For years, systems scholar (Senge, 1990) has written of the peril and promise of self-organized dynamics in corporations.  Such dynamics are “structures of which we are unaware [which] hold us prisoner” (p. 94).  Such dynamics are also patterned; they are “an elegant simplicity underlying the complexity of management issues” (ibid.:94).  The elegant simplicity of self-organization can become an asset for corporate decision makers only if leaders become conscious of such patterns.  At present, most self-organized collective behaviour operates in the unconscious depths of corporate life.  Most management decision making arises from a superficial – or at the very least, seriously incomplete – picture of corporate reality.  As Senge et al. (2005) have written more recently, if we could become conscious of the self-organized patterns that generate much of organizational behaviour, “the source and effectiveness of our actions can change dramatically” (p12). 

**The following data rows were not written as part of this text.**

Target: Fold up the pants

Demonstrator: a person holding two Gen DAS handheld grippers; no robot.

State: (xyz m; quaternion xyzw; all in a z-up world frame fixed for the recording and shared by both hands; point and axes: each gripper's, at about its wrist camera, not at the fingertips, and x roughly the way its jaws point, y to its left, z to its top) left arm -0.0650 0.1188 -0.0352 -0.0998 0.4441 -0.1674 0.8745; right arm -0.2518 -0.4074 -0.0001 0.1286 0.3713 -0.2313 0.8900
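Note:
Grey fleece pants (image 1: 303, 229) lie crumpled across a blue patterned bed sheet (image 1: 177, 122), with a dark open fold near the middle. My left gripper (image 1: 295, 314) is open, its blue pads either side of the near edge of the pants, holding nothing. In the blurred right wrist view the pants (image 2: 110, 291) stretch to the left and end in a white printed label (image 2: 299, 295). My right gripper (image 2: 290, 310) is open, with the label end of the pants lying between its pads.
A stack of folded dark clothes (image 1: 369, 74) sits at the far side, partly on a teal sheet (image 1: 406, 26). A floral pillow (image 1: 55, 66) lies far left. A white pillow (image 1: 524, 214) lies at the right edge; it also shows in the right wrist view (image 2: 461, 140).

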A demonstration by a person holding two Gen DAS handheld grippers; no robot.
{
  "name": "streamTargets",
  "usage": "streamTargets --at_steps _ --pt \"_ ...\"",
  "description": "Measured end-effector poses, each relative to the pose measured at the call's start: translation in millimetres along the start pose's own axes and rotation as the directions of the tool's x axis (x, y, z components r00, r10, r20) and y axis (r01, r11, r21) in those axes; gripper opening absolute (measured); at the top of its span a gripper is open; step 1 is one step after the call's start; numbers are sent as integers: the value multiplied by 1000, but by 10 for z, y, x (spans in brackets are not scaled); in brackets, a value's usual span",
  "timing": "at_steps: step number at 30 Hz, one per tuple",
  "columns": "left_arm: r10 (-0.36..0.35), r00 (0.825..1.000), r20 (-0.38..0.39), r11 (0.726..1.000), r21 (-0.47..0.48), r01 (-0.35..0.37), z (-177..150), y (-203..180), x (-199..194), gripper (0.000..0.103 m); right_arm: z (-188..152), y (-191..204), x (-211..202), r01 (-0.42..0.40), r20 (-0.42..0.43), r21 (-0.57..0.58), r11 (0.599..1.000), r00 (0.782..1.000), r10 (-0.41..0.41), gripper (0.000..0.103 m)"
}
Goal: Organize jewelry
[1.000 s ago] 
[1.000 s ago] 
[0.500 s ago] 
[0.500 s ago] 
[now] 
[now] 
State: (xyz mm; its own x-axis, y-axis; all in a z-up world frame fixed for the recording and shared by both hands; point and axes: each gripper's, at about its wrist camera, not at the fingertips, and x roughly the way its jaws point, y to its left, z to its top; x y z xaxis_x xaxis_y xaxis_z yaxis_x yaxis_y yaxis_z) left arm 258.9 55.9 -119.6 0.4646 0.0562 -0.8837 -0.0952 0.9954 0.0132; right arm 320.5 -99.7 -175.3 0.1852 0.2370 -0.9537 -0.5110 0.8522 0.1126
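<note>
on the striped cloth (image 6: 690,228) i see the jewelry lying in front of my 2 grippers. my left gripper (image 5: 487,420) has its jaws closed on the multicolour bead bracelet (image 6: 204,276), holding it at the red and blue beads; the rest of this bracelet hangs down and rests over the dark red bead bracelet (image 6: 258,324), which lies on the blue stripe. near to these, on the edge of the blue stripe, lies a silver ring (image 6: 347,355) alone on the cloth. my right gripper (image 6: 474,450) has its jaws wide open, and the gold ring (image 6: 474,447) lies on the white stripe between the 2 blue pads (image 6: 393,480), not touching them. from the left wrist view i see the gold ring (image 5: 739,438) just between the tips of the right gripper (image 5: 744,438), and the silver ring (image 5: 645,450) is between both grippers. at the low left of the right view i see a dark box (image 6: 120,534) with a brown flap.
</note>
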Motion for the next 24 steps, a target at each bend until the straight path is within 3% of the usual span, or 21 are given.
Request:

[1] The Financial Times of London’s Top 40 journal list acted as a rough indicator of “top-tier” academic journals.

[2] This concept-developing impact of the literature will be particularly evident to readers in this article’s sections on Viewing Organizations as Tools and The “Problem” Label

[3] Beyond the two forms of corporate incongruence described here, I have published a discussion of other forms of organizational anomaly elsewhere (Buckle, 2005).
Several scholars (i.e. Card, 1991a; 1991b; 1996; Conforti, 1999; Pauli, 1955; van Eenwyk, 1997) have noted striking similarities between contemporary complexity science and the archetype theory Jung developed in the 1950s.
 [5] To inform this discussion, I did a literature search in the ABI Inform database for peer reviewed articles containing the words “surprise” an/or “unexpected.”